Data excerpt
##############################
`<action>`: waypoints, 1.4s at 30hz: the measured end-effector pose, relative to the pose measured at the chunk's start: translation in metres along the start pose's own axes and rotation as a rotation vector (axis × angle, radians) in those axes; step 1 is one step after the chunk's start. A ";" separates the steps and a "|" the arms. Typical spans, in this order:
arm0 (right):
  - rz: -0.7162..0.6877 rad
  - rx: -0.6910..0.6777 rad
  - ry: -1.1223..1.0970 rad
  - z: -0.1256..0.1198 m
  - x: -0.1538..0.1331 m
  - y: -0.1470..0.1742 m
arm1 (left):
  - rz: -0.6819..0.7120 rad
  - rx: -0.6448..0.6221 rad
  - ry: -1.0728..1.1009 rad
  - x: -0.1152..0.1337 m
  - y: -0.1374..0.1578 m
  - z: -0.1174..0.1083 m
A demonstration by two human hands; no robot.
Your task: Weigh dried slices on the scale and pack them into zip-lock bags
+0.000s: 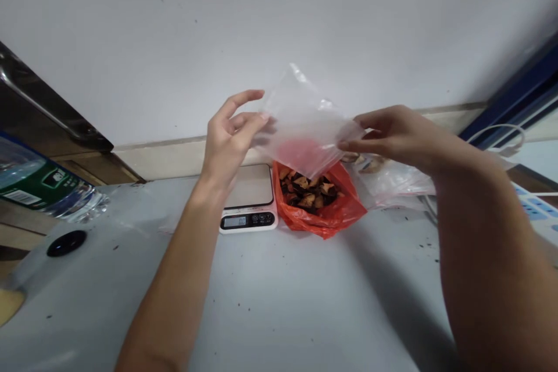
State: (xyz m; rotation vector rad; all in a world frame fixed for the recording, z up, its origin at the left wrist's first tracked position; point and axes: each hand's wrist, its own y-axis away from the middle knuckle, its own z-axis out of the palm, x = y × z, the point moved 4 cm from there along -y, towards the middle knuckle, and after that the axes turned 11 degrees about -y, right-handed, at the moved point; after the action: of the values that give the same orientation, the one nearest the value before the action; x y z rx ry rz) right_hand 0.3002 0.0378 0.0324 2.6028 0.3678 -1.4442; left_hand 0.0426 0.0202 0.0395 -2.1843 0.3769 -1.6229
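A clear plastic bag point(305, 113) is stretched out between both hands, tilted with one corner up; no contents show in it. My left hand point(233, 133) pinches its left corner between thumb and fingers. At the opposite corner, my right hand point(387, 133) grips it the same way. Below hangs the view of an open red plastic bag point(325, 224), filled with dried brown pieces point(307, 192) that look like dried fruit or mushroom slices. Beside it on the left sits a white kitchen scale point(248, 218), its display reading 0.0, partly behind my left wrist.
More clear plastic bags point(392, 183), some with pale dried pieces, lie right of the red bag. A large water bottle point(47, 180) and a round black object point(67, 243) are at the left. A white cable and a power strip point(538, 209) lie at the right. A wall point(261, 23) rises behind.
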 end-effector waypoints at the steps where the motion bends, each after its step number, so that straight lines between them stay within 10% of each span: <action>1: -0.003 0.010 -0.055 0.002 -0.001 0.000 | -0.020 -0.017 -0.040 -0.003 -0.001 -0.005; 8: -0.025 -0.065 -0.187 0.022 -0.011 0.000 | -0.014 0.060 -0.152 -0.022 -0.001 -0.027; 14: -0.119 0.148 -0.331 0.037 -0.022 -0.006 | -0.083 0.012 -0.210 -0.024 0.003 -0.055; 21: -0.488 0.359 -0.303 0.103 -0.072 -0.018 | -0.465 -0.051 -0.528 -0.048 0.013 -0.135; 26: -0.748 0.077 0.197 0.187 -0.117 -0.027 | -0.799 -0.014 -0.609 -0.083 0.035 -0.185; 32: -0.692 -0.433 0.729 0.280 -0.114 -0.024 | -0.948 -0.185 -0.536 -0.107 0.054 -0.189; 42: -0.574 -0.606 0.709 0.300 -0.095 -0.022 | -0.861 -0.299 -0.703 -0.135 0.044 -0.173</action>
State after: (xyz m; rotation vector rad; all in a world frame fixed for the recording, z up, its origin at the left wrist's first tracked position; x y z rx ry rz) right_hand 0.0014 -0.0266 -0.0455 2.4501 1.4554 -0.2962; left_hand -0.1619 0.0143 -0.0523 -3.2049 -0.6477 -0.9926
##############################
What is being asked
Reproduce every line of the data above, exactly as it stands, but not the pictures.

Solution for this problem
`<action>`: waypoints, 1.4s at 30hz: the measured end-effector pose, relative to the pose measured at the chunk's start: translation in metres along the start pose's own axes and rotation as a rotation vector (axis × angle, radians) in those axes; step 1 is one step after the chunk's start. A ";" separates the steps and a "|" the arms. Typical spans, in this order:
arm0 (right):
  - rz: -0.7162..0.6877 rad
  - rx: -0.6910..0.6777 rad
  - ry: -1.1223..1.0970 rad
  - z: -0.1256..0.1198 m
  - x: -0.1538..0.1331 m
  - y: -0.1470..0.1742 m
arm1 (left):
  - rz: -0.6819..0.7120 rad
  - rx: -0.6448..0.6221 rad
  - ry: -1.0728..1.1009 rad
  - x: -0.1152..0.1337 m
  - y: -0.1374..0.1578 m
  - z: -0.1174..0.1083 m
A demonstration by two human hands; no robot.
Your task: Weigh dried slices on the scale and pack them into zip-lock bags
+0.000s: 
State: (xyz m; rotation vector rad; all in a world frame fixed for the recording, z up, its origin at the left wrist's first tracked position; point and axes: each hand's wrist, its own y-axis away from the middle knuckle, its own z-axis out of the palm, x = y × z, the point moved 4 cm from there along -y, towards the middle knuckle, and after that the axes turned 11 degrees about -y, right-handed, at the moved point; after the action: of the values that give the same orientation, the one nearest the value before the action; x y z rx ry rz) right_hand 0.3002 0.0378 0.0324 2.6028 0.3678 -1.4442; left_hand 0.0426 0.0202 0.0395 -2.1843 0.3769 -1.6229
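A clear plastic bag point(305, 113) is stretched out between both hands, tilted with one corner up; no contents show in it. My left hand point(233, 133) pinches its left corner between thumb and fingers. At the opposite corner, my right hand point(387, 133) grips it the same way. Below hangs the view of an open red plastic bag point(325, 224), filled with dried brown pieces point(307, 192) that look like dried fruit or mushroom slices. Beside it on the left sits a white kitchen scale point(248, 218), its display reading 0.0, partly behind my left wrist.
More clear plastic bags point(392, 183), some with pale dried pieces, lie right of the red bag. A large water bottle point(47, 180) and a round black object point(67, 243) are at the left. A white cable and a power strip point(538, 209) lie at the right. A wall point(261, 23) rises behind.
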 end-effector waypoints at the steps where the motion bends, each after its step number, so that straight lines between them stay within 10% of each span: <action>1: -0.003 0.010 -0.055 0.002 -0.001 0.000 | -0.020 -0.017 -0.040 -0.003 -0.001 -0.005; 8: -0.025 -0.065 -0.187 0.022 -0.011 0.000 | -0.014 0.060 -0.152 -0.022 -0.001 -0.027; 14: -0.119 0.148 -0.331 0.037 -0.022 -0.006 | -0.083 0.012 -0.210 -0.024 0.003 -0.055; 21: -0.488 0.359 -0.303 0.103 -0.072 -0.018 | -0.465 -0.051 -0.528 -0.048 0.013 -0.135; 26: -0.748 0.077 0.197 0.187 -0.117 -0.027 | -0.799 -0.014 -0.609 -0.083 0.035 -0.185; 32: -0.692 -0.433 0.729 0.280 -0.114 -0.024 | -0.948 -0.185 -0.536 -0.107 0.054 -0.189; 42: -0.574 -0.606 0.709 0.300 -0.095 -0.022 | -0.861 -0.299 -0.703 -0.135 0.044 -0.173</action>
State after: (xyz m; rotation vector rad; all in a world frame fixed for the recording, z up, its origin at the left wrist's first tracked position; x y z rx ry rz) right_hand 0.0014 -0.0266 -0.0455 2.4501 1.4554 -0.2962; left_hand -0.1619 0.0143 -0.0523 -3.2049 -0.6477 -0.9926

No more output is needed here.